The sad thing is that it appears that tentative alliances had grown between Muslims and Christians in Sri Lanka, as both were viewed with suspicion by the Sinhalese Buddhist majority. If anything, Muslims, particularly Pakistani refugees, were more subject to persecution there. The Muslim Council had repeatedly reported Zaharan Hashim, one of the ringleaders in the Easter Sunday bombing, for radical preaching and hate speech.

Now, the easily identifiable Pakistani Muslims are living in fear and some Muslims were even told to stay away from the funerals of the bombing victims because feelings were running so high.

Shahzad Masih and his wife Shama Bibi were savagely beaten when Shama was five months pregnant, and then burnt in a brick kiln in front of their other children

Elsewhere, the case of a Pakistani Christian, Asia Bibi, is instructive. She spent eight years on death row for a crime of blasphemy which she did not commit. When she was released, riots ensued and she is still in fear of being murdered.

She has been prevented from leaving Pakistan ever since her release last November. You could almost see the skid marks as European countries, including Ireland, backed away from offering her refuge.

Only Canada is willing to take her in and Imran Khan, Pakistan's prime minister, described yet another delay as "a little bit of a complication" and that Bibi would leave within weeks. Time will tell. Human Rights Watch states there are at least 17 others on death row in Pakistan, and 19 serving life sentences, mostly members of religious minorities.

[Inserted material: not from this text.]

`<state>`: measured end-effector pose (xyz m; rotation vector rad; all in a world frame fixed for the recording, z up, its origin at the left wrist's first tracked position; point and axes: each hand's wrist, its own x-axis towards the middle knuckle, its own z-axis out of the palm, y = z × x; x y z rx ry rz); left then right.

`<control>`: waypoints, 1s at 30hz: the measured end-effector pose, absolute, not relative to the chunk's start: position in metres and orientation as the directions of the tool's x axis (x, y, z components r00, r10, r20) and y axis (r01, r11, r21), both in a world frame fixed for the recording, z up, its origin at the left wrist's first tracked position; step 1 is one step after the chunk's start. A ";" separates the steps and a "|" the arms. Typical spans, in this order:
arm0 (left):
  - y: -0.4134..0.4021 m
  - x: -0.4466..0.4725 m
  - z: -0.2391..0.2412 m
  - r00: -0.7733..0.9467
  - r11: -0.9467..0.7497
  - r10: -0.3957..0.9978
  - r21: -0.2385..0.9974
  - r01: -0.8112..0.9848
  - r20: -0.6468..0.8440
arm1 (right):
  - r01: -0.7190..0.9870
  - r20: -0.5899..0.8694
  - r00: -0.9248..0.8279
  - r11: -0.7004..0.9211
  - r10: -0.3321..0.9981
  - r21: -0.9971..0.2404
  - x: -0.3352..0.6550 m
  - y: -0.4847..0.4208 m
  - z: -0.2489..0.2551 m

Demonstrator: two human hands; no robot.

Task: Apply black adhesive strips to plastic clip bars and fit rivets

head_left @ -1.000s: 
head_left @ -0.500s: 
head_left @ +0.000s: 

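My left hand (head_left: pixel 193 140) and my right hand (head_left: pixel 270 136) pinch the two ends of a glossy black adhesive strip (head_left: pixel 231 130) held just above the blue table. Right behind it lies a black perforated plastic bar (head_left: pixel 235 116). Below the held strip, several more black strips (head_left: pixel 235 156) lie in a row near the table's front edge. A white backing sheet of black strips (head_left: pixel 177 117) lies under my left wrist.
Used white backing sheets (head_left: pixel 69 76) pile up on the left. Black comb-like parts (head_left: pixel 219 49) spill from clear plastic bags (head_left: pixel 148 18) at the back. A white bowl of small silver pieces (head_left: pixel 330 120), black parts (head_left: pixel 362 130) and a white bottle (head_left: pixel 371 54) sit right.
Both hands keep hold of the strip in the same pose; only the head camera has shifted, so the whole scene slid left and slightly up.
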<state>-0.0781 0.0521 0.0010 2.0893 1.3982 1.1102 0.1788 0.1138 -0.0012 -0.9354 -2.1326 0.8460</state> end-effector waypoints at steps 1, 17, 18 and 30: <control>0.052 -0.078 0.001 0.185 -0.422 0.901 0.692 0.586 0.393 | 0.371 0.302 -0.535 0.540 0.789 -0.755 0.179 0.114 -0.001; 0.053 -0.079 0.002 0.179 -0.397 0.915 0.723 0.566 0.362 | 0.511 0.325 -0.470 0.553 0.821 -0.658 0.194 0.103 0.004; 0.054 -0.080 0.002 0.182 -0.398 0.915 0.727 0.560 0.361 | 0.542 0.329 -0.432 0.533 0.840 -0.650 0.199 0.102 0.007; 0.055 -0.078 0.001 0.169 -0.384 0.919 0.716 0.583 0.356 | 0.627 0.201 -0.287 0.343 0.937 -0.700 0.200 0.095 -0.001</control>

But at least 60 people have been murdered due to blasphemy allegations, including a Christian couple – Shahzad Masih (26) and his wife Shama Bibi (24) – who were savagely beaten when Shama was five months pregnant, and then burnt in a brick kiln in front of their other children.

Christians have no desire to be top of some league table of victimhood, but they deserve the same level of support as any persecuted minority.